Aberdeen, 15 mars 1637
Respectable et bien-aimé frère en notre Seigneur, que la grâce et la miséricorde vous soient accordées. Je ne saurais mieux répondre à vos questions qu’en cherchant à faire de vous un docteur chrétien. Mais de plus savants que moi y ont travaillé déjà plus judicieusement que je ne suis capable de le faire. Je n’ajouterai que quelques mots à leurs instructions.
Je crois convenable de consacrer chaque jour quelques heures, et surtout celle de midi, à la lecture et à la prière. Au milieu des affaires temporelles, faites en sorte de penser au péché, au jugement, à la mort et à l’éternité, en élevant à Dieu votre cœur. Prenez garde aux distractions qui entraînent l’esprit loin de la prière. Un sentiment profond de notre propre souillure, de notre abaissement, nous vaut souvent plus que celui de la joie. Que le jour du Seigneur lui soit entièrement consacré, soit au culte public, soit au particulier. Prenez garde à vos pensées, surtout à celles de la colère et du désir de la vengeance : mettez-vous en garde contre tout désir secret de persécuter la vérité, car sans cesse nous prenons nos passions furibondes pour du zèle. Evitez de rechercher et de publier le péché d’autrui, surtout quand il s’attaque à la conscience. Vous endurciriez votre cœur, si vous lui permettiez ces dangereux exercices. Dans tous vos rapports avec les hommes, observez une scrupuleuse fidélité. Soyez sincère avec tous : déchargez votre conscience de toute parole trompeuse et oisive, en sorte que tout ce qui est en vous, le dehors et le dedans, soit réglé de telle sorte, que tous ceux qui vous verront parlent respectueusement du doux Maître que nous faisons profession d’honorer.

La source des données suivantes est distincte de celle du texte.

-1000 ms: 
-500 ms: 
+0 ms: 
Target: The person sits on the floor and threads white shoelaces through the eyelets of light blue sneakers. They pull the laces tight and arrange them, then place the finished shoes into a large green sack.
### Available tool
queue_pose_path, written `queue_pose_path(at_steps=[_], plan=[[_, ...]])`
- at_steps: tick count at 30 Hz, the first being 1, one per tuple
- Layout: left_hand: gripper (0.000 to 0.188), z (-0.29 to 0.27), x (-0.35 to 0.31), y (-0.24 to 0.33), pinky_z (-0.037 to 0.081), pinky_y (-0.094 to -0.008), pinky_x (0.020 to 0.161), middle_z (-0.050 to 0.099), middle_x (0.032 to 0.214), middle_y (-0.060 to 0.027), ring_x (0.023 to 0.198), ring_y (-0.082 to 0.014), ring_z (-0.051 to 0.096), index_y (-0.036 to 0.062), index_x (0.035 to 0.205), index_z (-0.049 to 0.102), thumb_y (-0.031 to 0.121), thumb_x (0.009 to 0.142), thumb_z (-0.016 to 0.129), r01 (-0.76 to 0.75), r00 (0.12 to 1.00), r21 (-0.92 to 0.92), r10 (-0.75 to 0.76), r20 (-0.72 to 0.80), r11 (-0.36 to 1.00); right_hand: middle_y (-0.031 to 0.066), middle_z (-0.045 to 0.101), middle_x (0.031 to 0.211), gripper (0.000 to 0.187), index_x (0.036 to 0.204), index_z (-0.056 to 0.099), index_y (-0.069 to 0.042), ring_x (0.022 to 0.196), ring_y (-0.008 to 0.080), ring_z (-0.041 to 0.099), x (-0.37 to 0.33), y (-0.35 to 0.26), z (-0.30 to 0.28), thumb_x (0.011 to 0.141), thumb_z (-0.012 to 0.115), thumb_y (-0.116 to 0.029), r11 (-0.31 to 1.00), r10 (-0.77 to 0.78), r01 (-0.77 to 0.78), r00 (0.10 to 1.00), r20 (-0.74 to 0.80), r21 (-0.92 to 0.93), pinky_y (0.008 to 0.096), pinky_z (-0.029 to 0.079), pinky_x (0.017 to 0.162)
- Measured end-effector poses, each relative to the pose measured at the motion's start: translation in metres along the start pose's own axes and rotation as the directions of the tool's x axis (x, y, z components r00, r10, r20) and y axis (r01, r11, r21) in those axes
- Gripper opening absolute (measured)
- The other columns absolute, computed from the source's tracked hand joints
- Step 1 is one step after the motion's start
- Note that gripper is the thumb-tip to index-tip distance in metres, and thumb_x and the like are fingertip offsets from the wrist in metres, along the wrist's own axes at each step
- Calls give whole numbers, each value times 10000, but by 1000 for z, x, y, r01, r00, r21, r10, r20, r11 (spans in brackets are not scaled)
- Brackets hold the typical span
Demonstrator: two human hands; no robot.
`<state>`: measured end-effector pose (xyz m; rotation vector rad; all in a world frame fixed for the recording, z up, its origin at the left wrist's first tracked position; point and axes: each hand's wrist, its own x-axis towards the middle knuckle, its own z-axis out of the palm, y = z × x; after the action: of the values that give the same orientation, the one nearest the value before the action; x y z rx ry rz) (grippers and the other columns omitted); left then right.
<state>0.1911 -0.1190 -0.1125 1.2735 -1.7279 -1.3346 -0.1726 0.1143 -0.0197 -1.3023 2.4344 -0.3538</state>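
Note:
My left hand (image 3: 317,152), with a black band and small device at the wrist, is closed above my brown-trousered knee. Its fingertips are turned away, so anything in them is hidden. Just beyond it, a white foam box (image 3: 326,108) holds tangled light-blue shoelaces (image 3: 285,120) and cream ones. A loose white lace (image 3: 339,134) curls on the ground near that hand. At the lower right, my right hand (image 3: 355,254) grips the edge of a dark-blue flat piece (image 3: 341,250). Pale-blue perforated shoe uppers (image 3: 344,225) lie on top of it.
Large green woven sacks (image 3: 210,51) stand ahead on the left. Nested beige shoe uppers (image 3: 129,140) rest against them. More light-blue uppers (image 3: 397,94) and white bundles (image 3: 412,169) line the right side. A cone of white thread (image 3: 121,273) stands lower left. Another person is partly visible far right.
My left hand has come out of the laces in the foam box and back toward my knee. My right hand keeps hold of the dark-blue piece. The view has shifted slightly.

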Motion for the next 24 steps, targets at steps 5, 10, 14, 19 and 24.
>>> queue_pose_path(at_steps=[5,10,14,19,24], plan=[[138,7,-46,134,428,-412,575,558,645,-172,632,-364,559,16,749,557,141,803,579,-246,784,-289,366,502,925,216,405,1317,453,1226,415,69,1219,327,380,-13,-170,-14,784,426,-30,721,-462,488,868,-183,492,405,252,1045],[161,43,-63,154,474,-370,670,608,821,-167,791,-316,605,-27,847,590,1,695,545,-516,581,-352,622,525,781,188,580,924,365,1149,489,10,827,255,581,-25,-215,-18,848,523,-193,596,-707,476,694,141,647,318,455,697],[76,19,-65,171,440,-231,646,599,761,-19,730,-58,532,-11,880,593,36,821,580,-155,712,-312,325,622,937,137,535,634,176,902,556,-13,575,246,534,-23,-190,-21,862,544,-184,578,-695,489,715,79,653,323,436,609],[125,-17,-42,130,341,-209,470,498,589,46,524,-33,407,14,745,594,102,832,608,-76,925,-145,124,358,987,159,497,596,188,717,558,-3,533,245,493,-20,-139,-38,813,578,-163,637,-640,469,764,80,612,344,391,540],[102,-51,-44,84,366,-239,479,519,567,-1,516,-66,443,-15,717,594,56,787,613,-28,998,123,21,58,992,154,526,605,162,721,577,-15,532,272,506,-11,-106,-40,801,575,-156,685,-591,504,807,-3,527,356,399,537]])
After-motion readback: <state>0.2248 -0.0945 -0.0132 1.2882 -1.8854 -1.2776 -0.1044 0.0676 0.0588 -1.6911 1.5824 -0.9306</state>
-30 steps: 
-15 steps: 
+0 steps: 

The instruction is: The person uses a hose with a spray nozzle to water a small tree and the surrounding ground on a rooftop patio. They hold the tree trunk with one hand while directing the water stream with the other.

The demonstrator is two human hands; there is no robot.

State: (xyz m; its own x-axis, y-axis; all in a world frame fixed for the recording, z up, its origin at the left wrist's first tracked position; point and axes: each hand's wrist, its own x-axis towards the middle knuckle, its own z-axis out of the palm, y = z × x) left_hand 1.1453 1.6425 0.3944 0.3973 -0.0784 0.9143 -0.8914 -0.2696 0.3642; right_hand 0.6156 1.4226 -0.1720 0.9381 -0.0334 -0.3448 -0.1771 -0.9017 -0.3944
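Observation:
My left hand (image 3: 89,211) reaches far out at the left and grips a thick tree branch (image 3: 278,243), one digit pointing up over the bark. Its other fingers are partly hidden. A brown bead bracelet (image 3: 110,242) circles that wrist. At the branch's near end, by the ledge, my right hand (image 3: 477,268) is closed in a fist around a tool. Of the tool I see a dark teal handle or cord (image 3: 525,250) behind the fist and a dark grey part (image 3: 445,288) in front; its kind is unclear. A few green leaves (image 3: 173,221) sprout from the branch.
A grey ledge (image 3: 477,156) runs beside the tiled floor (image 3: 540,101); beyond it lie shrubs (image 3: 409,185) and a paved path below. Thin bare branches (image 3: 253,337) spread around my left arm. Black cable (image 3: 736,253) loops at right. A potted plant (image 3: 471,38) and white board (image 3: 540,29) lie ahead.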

J’ai bien souffert pour n’avoir pas tout remis à mon Dieu, seule fin de toutes choses. Il faut lui tout abandonner et n’agir que pour Lui, que pour sa gloire, soit que vous mangiez, que vous buviez, que vous dormiez, que vous parliez. Que de fois j’ai laissé sortir de chez moi des personnes dont j’aurais pu tirer quelque parti, sans leur dire un mot de ma foi ou de la méchanceté naturelle de l’homme, ni leur faire un seul reproche de leurs jurements continuels, témoins muets de leur mauvaise conduite, et cela parce que je n’avais point toujours à cœur de faire du bien à tous ! Les calamités de l’Église ne m’ont point ému.
Quand je lisais la vie de David, ou de Paul ou de quelque autre, je me sentais humilié d’être à une si grande distance de ces saints sans que je cherchasse à les imiter. Je n’avais point de repentir des péchés de ma jeunesse, ni de ces mouvements impérieux que soulèvent au dedans de nous l’orgueil, la convoitise, la vengeance et l’amour des vanités humaines, ni même de ce que ma charité était si glacée. Je ne prenais aucun souci de n’avoir pas contredit les ennemis de la vérité, soit en public, soit à table, ou dans des entretiens particuliers. Dans des moments de trouble, on m’avait parlé faussement de Christ, et j’avais ajouté foi à ces paroles sans en éprouver aucune douleur.
Au jour de la prospérité, le péché, qui m’a coûté le plus de larmes, était ma lâcheté à prier, et ma disposition à m’occuper d’autre chose que de la seule nécessaire.
Dans beaucoup de circonstances, j’ai trouvé des secours inattendus. Par exemple, un jour où je voyageais seul à cheval, il me fut donné de pouvoir prier sans interruption. D’autres fois, je pouvais le faire pour mes frères ; en les arrosant, je l’étais aussi moi-même. J’ai souvent senti que Dieu entend nos prières, en sorte qu’en toutes circonstances je m’adressais à Lui. Le Seigneur m’enseignait à ne faire aucune question oiseuse, et ainsi ma route était rendue plus facile.
Ces choses et d’autres encore vous donneront une idée de ce que vous m’avez demandé, Monsieur. Prenez garde aux pensées d’athéisme ; il n’est aucun homme, si parfait qu’il soit, qui n’ait parfois été troublé à leur sujet. Avancer dans la grâce, est ce dont il faut s’occuper avec le plus de soin ; et perdre de sa première ardeur, ce qu’il faut le plus déplorer. Priez pour vos ennemis endormis dans leur aveuglement.
Je vous remercie de tous vos soins pour mon frère et pour moi, j’espère que Dieu vous le rendra dans le ciel. Je suis humilié de tout ce que Christ fait pour un pécheur tel que moi. Un trait de feu ronge mon cœur, de telle sorte que toutes les eaux de l’enfer ne parviendraient pas à l’éteindre. Aidez-moi à glorifier Dieu ; priez pour moi. Que la grâce soit avec vous.